Tips for Best Results
- Data Retrieval: Implement a function to fetch the latest 100 candlestick data from a trading API for three timeframes (1-minute, 5-minutes, 15-minutes).
- Market Analysis: Use AI techniques to analyze market trends based on price action from the candlestick data, identifying signals for market entry and exit points.
- Trading Logic: Define specific rules to place buy/sell orders, ensuring the bot scans for trending markets and avoids ranging markets.
- Risk Management: Incorporate smart stop-loss and take-profit strategies with configurable parameters for effective risk management.
FAQ
- What is the purpose of a trading bot?
A trading bot automates trading decisions based on market analysis and predefined strategies. - How does the bot analyze market trends?
It uses AI techniques to evaluate price action from recent candlestick data for signals. - What is the significance of stop-loss and take-profit?

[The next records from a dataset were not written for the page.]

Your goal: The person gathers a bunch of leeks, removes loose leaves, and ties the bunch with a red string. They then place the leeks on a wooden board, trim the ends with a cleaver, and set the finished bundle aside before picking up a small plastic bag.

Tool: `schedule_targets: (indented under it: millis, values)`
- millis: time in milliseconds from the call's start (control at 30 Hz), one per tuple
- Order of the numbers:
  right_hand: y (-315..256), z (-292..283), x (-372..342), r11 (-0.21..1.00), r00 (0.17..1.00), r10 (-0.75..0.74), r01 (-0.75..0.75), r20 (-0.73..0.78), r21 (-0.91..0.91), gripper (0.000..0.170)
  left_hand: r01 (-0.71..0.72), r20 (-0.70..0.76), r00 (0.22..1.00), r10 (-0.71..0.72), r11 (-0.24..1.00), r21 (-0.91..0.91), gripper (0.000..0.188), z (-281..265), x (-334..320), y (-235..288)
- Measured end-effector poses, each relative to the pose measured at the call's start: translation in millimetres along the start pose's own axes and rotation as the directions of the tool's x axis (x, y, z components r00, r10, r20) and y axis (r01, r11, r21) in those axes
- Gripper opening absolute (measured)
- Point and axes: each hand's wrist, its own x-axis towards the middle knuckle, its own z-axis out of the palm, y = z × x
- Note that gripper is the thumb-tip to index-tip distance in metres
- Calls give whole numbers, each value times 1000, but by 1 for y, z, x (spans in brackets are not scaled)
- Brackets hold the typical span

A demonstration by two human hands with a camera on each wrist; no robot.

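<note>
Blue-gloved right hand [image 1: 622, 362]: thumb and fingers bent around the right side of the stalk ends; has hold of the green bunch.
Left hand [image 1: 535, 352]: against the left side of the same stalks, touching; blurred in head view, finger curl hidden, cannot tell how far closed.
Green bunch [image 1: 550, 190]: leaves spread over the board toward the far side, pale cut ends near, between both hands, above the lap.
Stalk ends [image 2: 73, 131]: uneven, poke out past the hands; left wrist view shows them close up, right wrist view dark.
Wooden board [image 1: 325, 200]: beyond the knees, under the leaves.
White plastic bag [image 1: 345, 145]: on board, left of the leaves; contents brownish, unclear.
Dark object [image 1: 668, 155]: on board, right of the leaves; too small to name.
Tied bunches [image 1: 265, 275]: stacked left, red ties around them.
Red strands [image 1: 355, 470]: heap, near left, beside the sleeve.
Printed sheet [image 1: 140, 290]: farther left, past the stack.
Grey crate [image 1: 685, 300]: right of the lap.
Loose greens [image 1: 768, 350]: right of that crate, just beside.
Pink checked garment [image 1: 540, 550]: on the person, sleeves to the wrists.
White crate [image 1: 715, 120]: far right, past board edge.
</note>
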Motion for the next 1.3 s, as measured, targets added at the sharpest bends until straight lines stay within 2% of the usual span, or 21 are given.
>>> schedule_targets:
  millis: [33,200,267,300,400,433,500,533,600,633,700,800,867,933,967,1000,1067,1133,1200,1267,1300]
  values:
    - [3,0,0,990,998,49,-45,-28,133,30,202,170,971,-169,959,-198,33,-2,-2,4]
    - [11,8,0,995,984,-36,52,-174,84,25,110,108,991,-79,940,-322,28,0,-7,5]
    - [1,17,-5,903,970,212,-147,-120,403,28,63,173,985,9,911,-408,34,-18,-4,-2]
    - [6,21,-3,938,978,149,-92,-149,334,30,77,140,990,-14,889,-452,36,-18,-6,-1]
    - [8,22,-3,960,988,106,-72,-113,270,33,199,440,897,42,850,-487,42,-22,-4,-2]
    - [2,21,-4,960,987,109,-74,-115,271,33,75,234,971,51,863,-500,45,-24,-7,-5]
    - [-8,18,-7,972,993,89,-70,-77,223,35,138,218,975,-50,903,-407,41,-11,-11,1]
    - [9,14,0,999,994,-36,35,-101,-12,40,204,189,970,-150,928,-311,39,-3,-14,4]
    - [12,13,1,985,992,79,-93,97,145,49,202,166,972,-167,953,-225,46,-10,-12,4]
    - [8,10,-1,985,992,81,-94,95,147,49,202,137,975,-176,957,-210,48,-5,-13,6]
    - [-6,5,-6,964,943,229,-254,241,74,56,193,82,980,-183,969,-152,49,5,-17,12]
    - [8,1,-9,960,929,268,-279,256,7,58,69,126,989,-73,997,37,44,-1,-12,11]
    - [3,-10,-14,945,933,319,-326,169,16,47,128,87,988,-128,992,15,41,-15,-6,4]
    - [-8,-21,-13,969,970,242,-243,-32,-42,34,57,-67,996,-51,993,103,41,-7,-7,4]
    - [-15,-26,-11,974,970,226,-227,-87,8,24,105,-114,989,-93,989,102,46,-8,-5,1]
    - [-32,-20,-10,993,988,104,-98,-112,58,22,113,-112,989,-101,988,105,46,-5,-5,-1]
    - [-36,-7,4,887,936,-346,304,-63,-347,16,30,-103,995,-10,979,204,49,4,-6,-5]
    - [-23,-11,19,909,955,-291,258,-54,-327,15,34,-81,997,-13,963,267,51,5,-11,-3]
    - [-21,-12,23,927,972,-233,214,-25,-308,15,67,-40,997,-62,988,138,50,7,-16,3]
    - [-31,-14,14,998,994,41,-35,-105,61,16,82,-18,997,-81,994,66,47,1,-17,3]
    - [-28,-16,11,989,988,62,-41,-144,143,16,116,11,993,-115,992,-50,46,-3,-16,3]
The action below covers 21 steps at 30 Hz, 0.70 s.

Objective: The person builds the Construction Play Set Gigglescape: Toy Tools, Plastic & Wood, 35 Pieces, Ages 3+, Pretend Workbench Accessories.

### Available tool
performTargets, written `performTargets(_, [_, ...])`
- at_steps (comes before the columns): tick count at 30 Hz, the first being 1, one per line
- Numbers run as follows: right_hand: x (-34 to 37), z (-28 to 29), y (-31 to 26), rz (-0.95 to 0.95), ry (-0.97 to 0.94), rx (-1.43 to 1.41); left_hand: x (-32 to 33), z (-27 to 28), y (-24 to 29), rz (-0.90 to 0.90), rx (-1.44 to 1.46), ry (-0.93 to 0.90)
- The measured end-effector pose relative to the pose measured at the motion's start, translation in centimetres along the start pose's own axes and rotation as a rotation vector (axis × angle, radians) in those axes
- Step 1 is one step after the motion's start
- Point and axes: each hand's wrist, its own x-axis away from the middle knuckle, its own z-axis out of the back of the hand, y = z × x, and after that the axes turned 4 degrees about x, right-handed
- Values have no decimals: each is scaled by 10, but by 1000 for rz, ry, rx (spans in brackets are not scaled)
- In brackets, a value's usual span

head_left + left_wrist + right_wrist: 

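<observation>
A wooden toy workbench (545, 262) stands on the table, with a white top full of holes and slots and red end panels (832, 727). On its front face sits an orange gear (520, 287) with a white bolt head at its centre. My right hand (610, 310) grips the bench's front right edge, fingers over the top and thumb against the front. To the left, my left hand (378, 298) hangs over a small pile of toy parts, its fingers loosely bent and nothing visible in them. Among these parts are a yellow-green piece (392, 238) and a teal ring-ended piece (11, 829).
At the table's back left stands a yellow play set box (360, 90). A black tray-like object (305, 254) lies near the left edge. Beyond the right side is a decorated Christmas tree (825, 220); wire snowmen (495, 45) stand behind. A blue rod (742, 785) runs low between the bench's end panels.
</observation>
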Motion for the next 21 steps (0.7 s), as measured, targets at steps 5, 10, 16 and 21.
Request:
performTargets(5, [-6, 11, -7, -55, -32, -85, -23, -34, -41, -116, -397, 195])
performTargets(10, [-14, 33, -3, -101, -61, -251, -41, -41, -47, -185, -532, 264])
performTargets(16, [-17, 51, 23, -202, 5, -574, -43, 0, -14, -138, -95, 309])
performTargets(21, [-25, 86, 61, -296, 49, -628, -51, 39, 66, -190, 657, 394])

They help manage risk by automatically closing trades at predetermined loss or profit levels. - Why should the bot avoid ranging markets?
Ranging markets lack clear trends, making it difficult to predict price movements effectively.
Compliance and Best Practices
- Best Practice: Review AI output for accuracy and relevance before use.
- Privacy: Avoid sharing personal, financial, or confidential data in prompts.
- Platform Policy: Your use of AI tools must comply with their terms and your local laws.
Revision History
- Version 1.0 (February 2026): Initial release.